Consider the following coordinates are given in an X Y coordinate system 3 10, 3 8, 3 6, 3 4, 3 0, 6 0, 6 4, 6 8, 6 10,

How can I find if the following coordinates form a rectangle (3,0) (3,4) (6,4) (6,0)

Running time constraint: 0.1 sec

Thank you

Welldressed answered 5/10, 2013 at 22:7 Comment(9)
Decide what is the question. 4 point form a rectangle or how many rectangles can be formed in given points?Staphylorrhaphy
Both of them actually, how can I verify 4 points form a rectangle and how can I find max number of possible rectanglesWelldressed
Is this an ACM question?Staphylorrhaphy
Not an ACM one, from a book with practice questionsWelldressed
what is the maximum number of given points?Staphylorrhaphy
are all given points are integers?Staphylorrhaphy
What are the maximum values of x and yStaphylorrhaphy
answer to all of these questions will give different solutionStaphylorrhaphy
please try to answer my questions so I can give you the most appropriate solution for the situation.Staphylorrhaphy
U
9

For every pair of points, say (x1, y1) and (x2, y2) consider it to be the diagonal of some rectangle.
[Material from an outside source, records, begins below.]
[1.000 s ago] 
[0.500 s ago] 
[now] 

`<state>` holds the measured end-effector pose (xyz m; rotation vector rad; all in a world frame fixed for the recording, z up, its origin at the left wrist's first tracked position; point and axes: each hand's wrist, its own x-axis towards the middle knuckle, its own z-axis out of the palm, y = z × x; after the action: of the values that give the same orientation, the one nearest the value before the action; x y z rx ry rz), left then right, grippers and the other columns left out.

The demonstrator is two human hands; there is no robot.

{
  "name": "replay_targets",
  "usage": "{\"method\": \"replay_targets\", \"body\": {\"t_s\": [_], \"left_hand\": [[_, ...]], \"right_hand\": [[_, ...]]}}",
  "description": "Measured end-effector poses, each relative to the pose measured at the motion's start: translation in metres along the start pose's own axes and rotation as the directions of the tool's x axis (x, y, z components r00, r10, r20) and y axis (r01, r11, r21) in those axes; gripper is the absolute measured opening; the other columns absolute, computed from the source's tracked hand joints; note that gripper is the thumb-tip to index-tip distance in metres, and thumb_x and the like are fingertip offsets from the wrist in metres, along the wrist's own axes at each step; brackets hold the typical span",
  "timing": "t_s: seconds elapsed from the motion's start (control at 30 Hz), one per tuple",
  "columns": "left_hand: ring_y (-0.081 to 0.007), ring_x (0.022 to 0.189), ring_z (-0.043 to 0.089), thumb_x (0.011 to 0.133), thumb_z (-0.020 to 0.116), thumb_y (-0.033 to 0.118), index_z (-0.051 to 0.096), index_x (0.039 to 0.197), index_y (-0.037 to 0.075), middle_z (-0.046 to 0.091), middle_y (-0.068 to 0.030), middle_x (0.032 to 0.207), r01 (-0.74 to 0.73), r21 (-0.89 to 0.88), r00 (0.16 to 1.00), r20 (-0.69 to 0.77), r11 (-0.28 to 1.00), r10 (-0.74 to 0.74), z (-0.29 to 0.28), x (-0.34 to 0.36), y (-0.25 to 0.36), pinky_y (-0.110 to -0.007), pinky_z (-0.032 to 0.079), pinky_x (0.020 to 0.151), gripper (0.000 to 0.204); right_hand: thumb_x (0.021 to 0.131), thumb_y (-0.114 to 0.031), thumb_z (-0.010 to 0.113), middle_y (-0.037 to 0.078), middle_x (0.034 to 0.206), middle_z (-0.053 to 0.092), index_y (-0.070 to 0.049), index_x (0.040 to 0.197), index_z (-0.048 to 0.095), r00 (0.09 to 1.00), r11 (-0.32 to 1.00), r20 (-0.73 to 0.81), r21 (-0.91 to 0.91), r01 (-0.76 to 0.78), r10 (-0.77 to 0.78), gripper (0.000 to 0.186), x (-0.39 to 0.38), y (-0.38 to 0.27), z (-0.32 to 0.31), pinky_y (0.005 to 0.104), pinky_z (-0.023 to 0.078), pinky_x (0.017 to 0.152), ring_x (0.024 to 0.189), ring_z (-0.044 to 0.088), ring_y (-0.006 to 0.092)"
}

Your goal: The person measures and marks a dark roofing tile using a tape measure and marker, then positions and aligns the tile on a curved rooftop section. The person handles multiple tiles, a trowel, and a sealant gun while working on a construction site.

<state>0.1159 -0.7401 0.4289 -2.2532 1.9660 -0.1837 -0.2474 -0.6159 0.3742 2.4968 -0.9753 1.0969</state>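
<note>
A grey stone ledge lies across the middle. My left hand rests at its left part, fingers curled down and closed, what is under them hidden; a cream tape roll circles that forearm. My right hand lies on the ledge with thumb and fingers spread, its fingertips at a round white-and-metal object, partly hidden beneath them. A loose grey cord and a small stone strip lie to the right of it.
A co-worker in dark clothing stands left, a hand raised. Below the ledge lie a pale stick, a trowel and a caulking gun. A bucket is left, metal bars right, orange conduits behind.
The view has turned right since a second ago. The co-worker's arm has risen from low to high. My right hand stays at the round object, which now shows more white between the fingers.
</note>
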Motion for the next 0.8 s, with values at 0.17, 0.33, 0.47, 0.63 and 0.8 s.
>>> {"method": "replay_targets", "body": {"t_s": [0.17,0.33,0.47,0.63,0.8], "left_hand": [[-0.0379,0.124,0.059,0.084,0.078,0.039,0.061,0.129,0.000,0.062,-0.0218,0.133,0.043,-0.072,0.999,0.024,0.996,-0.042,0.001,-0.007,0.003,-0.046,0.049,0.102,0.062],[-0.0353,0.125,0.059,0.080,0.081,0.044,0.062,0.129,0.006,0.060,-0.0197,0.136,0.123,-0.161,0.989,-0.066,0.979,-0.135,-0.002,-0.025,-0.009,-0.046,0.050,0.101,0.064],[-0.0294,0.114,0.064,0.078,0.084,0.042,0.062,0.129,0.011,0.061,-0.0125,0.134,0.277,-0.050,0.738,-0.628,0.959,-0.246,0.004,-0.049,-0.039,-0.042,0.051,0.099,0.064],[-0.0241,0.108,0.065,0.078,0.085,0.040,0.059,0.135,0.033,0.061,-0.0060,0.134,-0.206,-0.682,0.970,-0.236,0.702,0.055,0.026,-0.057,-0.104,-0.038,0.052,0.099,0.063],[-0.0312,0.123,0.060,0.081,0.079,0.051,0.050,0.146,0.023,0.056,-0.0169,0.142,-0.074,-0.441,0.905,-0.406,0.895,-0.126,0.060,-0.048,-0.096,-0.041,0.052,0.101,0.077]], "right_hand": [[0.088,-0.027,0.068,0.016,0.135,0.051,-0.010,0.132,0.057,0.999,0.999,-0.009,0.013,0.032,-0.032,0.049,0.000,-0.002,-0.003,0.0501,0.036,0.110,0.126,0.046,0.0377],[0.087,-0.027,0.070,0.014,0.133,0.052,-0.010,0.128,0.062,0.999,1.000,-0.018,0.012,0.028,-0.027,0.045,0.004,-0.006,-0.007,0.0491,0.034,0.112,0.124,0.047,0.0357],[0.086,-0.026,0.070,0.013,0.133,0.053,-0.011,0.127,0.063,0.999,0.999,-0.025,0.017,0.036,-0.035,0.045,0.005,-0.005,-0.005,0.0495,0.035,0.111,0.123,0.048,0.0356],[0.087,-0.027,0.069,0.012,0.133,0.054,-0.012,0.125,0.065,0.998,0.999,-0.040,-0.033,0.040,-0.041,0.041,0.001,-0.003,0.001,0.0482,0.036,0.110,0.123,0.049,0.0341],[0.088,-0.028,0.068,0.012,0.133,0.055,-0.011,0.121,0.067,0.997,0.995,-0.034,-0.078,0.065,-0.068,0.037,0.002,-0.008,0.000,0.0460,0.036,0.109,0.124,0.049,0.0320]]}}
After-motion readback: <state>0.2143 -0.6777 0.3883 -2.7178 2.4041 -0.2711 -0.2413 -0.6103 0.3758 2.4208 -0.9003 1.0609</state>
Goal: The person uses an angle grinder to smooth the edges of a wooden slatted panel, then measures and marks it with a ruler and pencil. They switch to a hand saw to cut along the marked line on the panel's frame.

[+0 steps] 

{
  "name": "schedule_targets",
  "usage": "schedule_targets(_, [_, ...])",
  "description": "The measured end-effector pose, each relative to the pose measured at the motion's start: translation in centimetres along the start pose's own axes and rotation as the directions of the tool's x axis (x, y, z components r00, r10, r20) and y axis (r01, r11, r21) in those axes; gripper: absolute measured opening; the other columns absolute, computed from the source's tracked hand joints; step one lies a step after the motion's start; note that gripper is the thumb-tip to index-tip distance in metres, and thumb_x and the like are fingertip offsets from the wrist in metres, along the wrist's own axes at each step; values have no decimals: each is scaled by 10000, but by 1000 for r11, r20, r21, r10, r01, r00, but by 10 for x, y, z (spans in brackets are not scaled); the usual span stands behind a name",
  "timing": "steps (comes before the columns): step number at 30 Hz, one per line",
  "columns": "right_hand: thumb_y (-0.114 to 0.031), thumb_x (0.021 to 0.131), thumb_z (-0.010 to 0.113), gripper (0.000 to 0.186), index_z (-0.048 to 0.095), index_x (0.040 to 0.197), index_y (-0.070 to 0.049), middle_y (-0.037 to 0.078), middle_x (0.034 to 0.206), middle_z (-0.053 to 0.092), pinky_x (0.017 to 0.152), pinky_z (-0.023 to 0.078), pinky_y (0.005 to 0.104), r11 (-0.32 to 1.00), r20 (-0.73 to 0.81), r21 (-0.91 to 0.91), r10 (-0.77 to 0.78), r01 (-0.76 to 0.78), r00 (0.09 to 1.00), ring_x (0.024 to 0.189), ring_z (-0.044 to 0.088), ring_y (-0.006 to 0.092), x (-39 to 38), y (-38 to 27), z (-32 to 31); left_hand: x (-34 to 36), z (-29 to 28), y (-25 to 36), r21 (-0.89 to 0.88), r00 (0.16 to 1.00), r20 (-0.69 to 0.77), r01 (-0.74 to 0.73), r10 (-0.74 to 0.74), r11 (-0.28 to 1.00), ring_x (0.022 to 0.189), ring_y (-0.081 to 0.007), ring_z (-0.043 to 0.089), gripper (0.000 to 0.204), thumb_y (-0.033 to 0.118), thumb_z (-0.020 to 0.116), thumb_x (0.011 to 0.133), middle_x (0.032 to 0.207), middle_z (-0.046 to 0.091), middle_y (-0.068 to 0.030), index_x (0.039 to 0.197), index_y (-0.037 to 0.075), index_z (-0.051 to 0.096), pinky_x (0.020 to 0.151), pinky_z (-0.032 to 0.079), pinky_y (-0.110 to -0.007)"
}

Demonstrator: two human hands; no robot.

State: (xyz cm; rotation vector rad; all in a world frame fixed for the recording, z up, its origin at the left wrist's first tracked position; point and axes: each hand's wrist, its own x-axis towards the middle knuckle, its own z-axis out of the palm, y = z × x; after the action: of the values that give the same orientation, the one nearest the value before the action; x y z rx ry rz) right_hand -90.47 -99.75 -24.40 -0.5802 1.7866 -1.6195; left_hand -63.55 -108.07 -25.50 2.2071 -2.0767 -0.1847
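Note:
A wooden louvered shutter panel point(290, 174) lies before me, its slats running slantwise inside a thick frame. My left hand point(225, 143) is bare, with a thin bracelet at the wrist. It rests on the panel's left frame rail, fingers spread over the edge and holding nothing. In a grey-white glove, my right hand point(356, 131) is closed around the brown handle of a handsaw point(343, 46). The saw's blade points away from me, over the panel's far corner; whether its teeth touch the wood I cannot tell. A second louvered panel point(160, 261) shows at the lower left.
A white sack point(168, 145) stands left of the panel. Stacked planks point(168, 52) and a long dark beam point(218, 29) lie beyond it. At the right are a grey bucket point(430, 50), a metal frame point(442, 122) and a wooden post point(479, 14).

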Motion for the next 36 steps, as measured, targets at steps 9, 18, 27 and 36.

If there exist points (x1, y2) and (x2, y1) in the initial set then we have found our rectangle. It should be noted that there will exist 2 diagonals which will represent the same rectangle so we divide the final answer by 2.
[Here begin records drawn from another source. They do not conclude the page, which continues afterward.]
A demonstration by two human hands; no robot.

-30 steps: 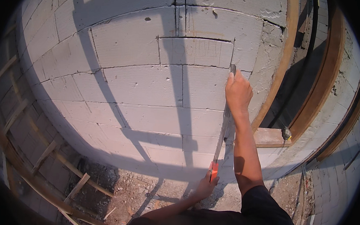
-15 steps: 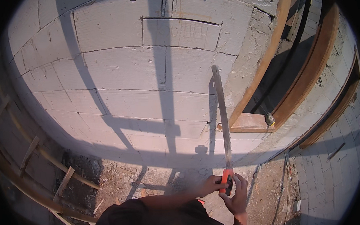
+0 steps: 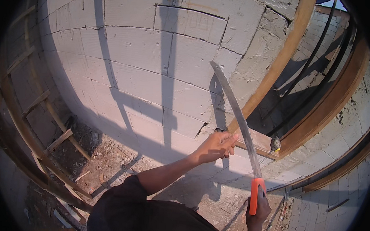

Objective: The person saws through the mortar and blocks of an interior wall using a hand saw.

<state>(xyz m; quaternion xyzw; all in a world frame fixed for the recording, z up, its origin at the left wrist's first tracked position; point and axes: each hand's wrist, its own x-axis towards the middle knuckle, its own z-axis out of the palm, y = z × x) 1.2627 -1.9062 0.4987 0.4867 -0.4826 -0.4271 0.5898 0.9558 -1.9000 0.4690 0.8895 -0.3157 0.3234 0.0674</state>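
Note:
A handsaw with a long, curved, toothed blade (image 3: 237, 107) and an orange handle (image 3: 254, 196) stands tip-up in front of the wall. My right hand (image 3: 261, 212) is wrapped round that handle. Just left of the blade, my left hand (image 3: 219, 147) is raised with its fingers loosely bent and partly apart, and I see nothing in it. Its fingertips come close to the blade; whether they touch it I cannot tell. Behind the saw rises a wall of pale blocks (image 3: 134, 46), with a wooden window frame (image 3: 275, 63) to the right.
A small grey and yellow thing (image 3: 275, 144) sits on the window sill at the frame's corner. Dark bars (image 3: 322, 51) cross the opening. Bamboo poles with cross pieces (image 3: 38, 128) stand at the left. Rubble (image 3: 111, 159) covers the ground at the wall's foot.
My left hand has left the saw handle and moved up beside the blade. The right hand has closed round the handle and shifted right and down with the saw. The view has shifted too.

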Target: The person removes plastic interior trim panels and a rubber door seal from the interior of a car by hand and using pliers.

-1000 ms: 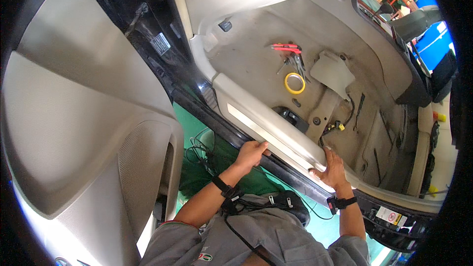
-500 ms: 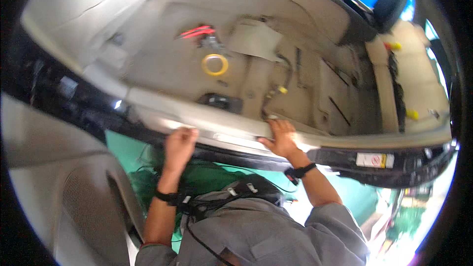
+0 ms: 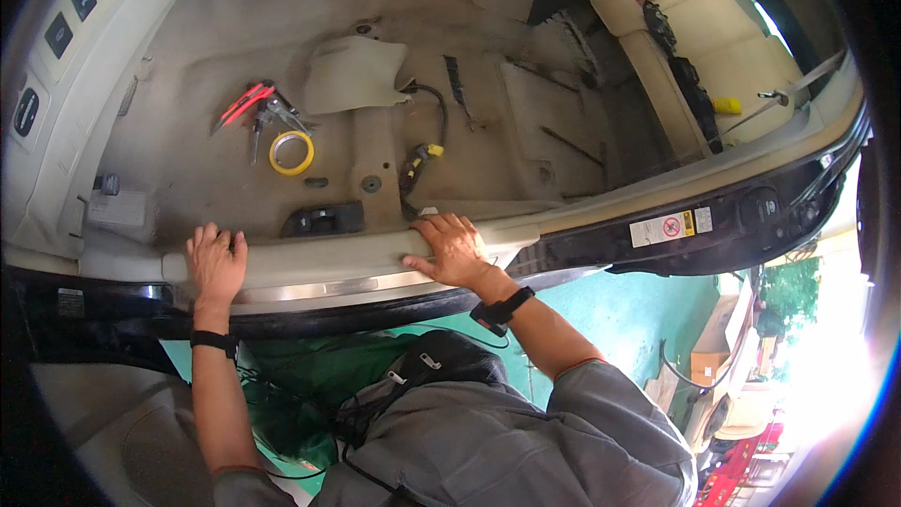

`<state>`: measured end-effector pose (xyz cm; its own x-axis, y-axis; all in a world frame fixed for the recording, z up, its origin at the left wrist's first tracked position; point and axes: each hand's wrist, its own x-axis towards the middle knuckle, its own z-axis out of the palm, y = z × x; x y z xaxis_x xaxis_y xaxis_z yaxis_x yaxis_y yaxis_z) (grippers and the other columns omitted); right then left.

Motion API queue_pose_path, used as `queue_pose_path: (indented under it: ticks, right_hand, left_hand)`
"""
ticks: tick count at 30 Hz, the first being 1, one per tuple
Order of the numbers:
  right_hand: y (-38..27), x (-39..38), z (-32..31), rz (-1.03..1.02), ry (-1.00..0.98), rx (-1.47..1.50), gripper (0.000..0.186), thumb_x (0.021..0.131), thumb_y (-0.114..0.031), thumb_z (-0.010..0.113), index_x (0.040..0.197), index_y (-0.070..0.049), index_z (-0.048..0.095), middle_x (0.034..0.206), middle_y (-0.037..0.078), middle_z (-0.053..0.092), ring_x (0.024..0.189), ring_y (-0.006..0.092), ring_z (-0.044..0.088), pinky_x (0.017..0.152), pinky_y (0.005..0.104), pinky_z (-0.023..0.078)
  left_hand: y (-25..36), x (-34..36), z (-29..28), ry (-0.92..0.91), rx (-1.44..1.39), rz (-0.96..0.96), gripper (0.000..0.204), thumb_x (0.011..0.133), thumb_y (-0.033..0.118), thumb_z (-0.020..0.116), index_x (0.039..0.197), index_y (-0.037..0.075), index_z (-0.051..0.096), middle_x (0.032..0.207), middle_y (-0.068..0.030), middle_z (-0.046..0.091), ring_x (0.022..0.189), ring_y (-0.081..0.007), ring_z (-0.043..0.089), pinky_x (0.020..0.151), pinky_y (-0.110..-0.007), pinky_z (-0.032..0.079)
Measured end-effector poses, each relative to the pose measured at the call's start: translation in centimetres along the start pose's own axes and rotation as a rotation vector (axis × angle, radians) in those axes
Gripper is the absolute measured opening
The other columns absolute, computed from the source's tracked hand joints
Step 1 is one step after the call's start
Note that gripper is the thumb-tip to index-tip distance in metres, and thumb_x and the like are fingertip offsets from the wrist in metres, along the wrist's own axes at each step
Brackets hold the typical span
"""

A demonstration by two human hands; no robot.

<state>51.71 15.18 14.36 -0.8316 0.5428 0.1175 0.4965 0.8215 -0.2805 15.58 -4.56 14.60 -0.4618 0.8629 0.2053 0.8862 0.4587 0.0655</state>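
Observation:
My left hand [image 3: 217,265] lies on the left part of the beige door sill trim [image 3: 324,256], its fingers stretched over the inner edge. On the same trim, further right, rests my right hand [image 3: 452,252], flat with the thumb spread out to the left. Neither hand holds anything. A bright metal scuff plate [image 3: 338,289] runs along the sill between them. Just inside the sill sits a black plastic part [image 3: 325,219]. Behind my right hand, a wiring harness with a yellow connector [image 3: 434,151] comes out of the carpet.
On the car floor carpet [image 3: 272,28] lie red-handled cutters [image 3: 246,103], other hand tools [image 3: 272,117], a yellow tape roll [image 3: 292,153] and a loose beige flap [image 3: 352,75]. A beige seat [image 3: 676,19] stands at the right. The open door [image 3: 113,422] is at lower left.
My left hand has slid left along the sill trim, and its curled fingers are now stretched out. My right hand stays flat on the trim. The view has shifted and sharpened.

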Motion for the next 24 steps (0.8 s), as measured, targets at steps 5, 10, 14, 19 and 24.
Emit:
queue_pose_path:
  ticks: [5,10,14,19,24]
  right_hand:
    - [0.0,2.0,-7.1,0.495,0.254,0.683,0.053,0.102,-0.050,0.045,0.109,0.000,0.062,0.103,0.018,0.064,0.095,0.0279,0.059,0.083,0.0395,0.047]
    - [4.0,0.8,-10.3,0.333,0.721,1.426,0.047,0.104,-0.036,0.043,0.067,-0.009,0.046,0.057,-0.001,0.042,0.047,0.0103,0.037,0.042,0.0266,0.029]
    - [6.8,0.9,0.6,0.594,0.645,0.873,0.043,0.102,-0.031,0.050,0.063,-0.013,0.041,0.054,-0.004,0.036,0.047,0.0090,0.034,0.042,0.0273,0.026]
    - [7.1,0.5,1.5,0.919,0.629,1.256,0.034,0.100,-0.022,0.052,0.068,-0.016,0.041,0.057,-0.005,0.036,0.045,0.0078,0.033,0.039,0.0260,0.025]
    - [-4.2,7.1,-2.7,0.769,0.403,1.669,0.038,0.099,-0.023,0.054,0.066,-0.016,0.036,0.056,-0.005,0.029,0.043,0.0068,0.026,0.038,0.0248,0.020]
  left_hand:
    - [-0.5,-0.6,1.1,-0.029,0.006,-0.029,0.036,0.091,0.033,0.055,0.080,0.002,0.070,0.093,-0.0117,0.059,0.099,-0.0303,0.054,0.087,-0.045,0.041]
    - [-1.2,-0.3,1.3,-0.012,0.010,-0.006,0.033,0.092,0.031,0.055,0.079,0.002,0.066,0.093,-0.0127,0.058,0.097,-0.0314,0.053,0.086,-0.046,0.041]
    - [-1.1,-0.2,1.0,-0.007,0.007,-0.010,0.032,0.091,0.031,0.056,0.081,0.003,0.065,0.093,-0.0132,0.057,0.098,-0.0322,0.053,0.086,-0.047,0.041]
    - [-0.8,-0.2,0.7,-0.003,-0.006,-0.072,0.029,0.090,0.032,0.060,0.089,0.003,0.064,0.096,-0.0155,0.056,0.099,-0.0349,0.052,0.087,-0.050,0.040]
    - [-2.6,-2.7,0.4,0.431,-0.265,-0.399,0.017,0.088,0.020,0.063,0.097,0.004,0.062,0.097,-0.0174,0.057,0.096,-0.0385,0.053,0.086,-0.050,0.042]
This will work only for rectangles parallel to x-axis or y-axis.

PseudoCode C++:

answer = 0;
set<pair<int, int>> points;

for(auto i=points.begin(); i!=std::prev(points.end()); i++)
{
    for(auto j=i+1; j!=points.end(); j++)
    {
        pair<int, int> p1 = *i;
        pair<int, int> p2 = *j;

        if(p1.first == p2.first || p1.second == p2.second)
            continue;

        pair<int, int> p3 = make_pair(p1.first, p2.second);
        pair<int, int> p4 = make_pair(p2.first, p1.second);

        if(points.find(p3) != points.end() && points.find(p4) != points.end())
            ++answer;
    }
}

return answer/2;
Unsnarl answered 30/9, 2019 at 17:40 Comment(2)
help me here. is (1,1) (2,2) (3,1) (2,0) a rectangle?Staphylorrhaphy
@Staphylorrhaphy - It is a rectangle but its sides are not parallel to the coordinate axesUnsnarl
P
10

Separate your points in lists of 'y' coordinate, grouped by 'x' coordinate. In your case you would have two sorted lists:

3: [0,4,6,8,10]
6: [0,4,8,10]

Doing the intersection of both lists you get: [0,4,8,10]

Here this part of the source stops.